* _EXERCISE OBJECTIVE_: Each line below must be transcribed with no word changed.

* _RECORDED DATA_:
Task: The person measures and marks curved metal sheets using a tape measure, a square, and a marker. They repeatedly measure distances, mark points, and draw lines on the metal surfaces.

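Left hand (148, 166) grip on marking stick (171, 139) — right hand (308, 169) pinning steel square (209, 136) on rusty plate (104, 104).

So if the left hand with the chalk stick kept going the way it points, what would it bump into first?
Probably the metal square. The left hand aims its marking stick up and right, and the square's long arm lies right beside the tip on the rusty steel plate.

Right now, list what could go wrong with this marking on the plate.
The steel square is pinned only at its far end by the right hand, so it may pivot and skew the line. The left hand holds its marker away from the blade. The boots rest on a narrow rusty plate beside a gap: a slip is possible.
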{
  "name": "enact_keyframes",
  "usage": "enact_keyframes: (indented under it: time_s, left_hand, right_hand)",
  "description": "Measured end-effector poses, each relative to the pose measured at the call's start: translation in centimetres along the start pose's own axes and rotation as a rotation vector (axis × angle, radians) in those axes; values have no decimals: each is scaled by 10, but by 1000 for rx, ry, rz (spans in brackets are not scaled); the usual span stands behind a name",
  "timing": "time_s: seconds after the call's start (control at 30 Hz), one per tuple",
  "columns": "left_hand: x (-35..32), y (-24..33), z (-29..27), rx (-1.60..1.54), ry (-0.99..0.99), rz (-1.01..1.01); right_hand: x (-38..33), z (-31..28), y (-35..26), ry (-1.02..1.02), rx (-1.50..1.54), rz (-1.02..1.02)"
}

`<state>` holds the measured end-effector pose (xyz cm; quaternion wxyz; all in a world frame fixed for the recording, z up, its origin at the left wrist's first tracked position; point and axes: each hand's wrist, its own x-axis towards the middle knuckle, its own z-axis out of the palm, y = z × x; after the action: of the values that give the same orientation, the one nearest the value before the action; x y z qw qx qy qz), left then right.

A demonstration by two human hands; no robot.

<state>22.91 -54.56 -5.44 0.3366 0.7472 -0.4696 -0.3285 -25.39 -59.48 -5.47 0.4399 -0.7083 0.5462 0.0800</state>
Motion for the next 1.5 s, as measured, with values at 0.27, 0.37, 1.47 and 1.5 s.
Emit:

* _RESULT BELOW_:
Task: The person measures and marks curved metal sheets using a tape measure, a square, and a marker. They repeatedly measure distances, mark points, and draw lines on the metal surfaces.

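Left hand (148, 166) grip on marking stick (171, 139) — right hand (308, 169) pinning steel square (209, 136) on rusty plate (104, 104).

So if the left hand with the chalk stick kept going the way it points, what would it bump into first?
Probably the metal square. The left hand aims its marking stick up and right, and the square's long arm lies right beside the tip on the rusty steel plate.

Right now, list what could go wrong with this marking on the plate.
The steel square is pinned only at its far end by the right hand, so it may pivot and skew the line. The left hand holds its marker away from the blade. The boots rest on a narrow rusty plate beside a gap: a slip is possible.
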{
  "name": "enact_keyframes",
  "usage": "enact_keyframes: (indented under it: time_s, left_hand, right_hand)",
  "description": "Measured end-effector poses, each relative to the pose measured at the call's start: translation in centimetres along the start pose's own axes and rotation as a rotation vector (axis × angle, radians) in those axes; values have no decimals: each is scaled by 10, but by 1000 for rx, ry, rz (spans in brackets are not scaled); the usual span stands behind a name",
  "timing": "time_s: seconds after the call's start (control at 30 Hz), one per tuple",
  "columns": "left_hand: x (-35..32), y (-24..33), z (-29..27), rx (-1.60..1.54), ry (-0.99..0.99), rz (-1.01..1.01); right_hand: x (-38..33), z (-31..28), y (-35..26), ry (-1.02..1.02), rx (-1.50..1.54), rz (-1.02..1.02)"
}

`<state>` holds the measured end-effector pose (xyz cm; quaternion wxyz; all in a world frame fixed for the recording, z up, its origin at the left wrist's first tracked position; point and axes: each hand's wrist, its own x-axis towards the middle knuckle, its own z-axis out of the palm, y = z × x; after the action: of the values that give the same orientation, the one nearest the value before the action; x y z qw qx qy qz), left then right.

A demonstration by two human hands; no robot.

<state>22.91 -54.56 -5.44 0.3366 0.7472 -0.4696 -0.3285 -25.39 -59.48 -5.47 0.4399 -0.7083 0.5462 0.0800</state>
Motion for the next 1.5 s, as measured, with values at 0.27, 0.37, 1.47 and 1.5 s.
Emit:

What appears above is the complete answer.